Por Cristofer García
15 febrero, 2021

Anne estuvo durante décadas en manos de este cruel mundo del entretenimiento, lo cual acabó afortunadamente. Sin embargo, a esta elefanta de Reino Unido quieren trasladarla a un santuario en Francia.

Tener a animales encerrados en jaulas y sometidos a rutinas de maltrato, para servir como atracciones, siempre deberá ser rechazado. Afortunadamente, en los recientes años las campañas para detener estas crueles formas de entretenimiento han logrado salvar muchas vidas.

Así es el caso de Anne, una elefante anciana que fue rescatada de las manos de un circo, donde estaba resignada a una vida de abusos. Con suerte, ahora sus años dorados sirven para que pueda dejar atrás aquello que tanto dolor le causó.

Esta paquiderma se encontraba en Gran Bretaña, donde era encadenada en un granero con grilletes alrededor de sus patas, para que no pudiera huir cuando la golpeaban, todo con la intención de que obedeciera. Esta situación, al hacerse conocida, levantó protestas en el país para liberar al animal.

Mark Large

Con suerte, las voces de los defensores de animales fueron escuchadas y a Anne la trasladaron a un lugar seguro, un safari de Longleat, donde vive mucho más feliz y tranquila.

Así ha pasado su vida Anne los últimos 10 años, sin embargo, activistas ahora han solicitado, a través de una recolecta de firmas, que la elefanta debería ser trasladada hasta un santuario en Francia, donde podría interrelacionarse con más elefantes.

No obstante, al estar feliz donde se encuentra, los cuidadores de Anne temen que el cambio la afecte y ponga en juego su alegría, esa que tanto había deseado y que ya encontró.

Animal Defenders International

“No hay necesidad de animarla. Está bastante contenta“, comentó dice Jon Merrington, director de safari de Longleat, en conversación con Daily Mail.

“Si estás mirando a un elefante típico, entonces es natural que estén en un entorno social. Pero lo que nos dicen los expertos independientes es que debido a su edad, artritis y afecciones específicas, es muy arriesgado transportarla y mezclarla con otros elefantes“, agregó.
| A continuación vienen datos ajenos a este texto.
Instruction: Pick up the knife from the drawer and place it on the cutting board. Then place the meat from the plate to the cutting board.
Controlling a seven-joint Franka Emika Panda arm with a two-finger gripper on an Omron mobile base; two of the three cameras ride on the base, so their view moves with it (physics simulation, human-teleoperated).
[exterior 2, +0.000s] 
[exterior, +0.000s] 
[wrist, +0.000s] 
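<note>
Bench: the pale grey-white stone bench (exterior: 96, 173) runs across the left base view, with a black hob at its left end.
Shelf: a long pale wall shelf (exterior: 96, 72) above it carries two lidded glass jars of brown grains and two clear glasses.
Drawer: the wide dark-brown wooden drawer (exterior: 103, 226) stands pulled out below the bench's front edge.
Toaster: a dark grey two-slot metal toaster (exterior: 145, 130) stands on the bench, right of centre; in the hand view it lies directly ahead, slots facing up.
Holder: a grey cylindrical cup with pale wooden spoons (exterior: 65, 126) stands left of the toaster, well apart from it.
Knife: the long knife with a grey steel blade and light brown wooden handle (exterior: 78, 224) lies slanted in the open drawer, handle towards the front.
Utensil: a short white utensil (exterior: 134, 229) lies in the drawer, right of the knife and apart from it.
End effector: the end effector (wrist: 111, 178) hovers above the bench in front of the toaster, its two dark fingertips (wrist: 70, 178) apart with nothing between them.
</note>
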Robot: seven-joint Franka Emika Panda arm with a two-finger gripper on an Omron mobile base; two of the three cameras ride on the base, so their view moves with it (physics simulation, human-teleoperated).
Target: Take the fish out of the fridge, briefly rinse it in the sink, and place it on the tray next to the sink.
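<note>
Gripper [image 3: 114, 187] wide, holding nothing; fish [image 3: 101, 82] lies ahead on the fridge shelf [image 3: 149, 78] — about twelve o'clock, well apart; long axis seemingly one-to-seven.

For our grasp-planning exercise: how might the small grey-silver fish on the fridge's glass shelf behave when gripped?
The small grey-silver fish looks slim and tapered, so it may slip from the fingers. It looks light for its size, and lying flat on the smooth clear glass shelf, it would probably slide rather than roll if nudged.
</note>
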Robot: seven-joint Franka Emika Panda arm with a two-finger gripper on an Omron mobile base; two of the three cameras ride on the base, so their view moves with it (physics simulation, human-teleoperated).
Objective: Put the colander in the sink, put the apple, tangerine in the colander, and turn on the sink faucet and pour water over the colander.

Anne llegó a Reino Unido desde Sri Lanka cuando tenía solo 5 años de edad y, después de una vida llena de maltratos, se encuentra tranquila en este safari, donde cuenta con todas las comodidades.

Mark Large

Ya tiene unos 60 años y problemas para caminar. “Un elefante más joven levantaría más sus patas y tendría la fuerza para correr“, dijo Jon, al resaltar que la mejor opción es que se quede donde está. Además, se ha acostumbrado a sus cuidadores, quienes han sido su compañía en la última década.

“Ella escucha las voces de los guardianes y viene deambulando. Ella elige interactuar con ellos. Puede alcanzar su baúl a través de las barras y los guardianes pueden tocarla. Ella les desabrochará descaradamente los cordones de los zapatos. Ella los ama“, contó Jon.

Mark Large

Es un riesgo trasladarla, según Jon. No solo por la vida que ya tiene construida en el safari, sino por las consecuencias que pudiera costarle algún incidente en el viaje o incluso no poder adaptarse a su nueva vida.

“Sería en un camión modificado y en algún momento tendría que ir en un barco o en un avión. Si se cae en tránsito, podría dañar los huesos o asfixiarse si colapsara en una posición incómoda. Si otro elefante dominaba, un elefante más joven podría defenderse o huir. Debido al movimiento lento de Anne, no podría hacerlo”, explicó.

“Pienso en ella como una anciana en una casa de retiro, en un ambiente estable y amoroso que satisface todas sus necesidades”, añadió.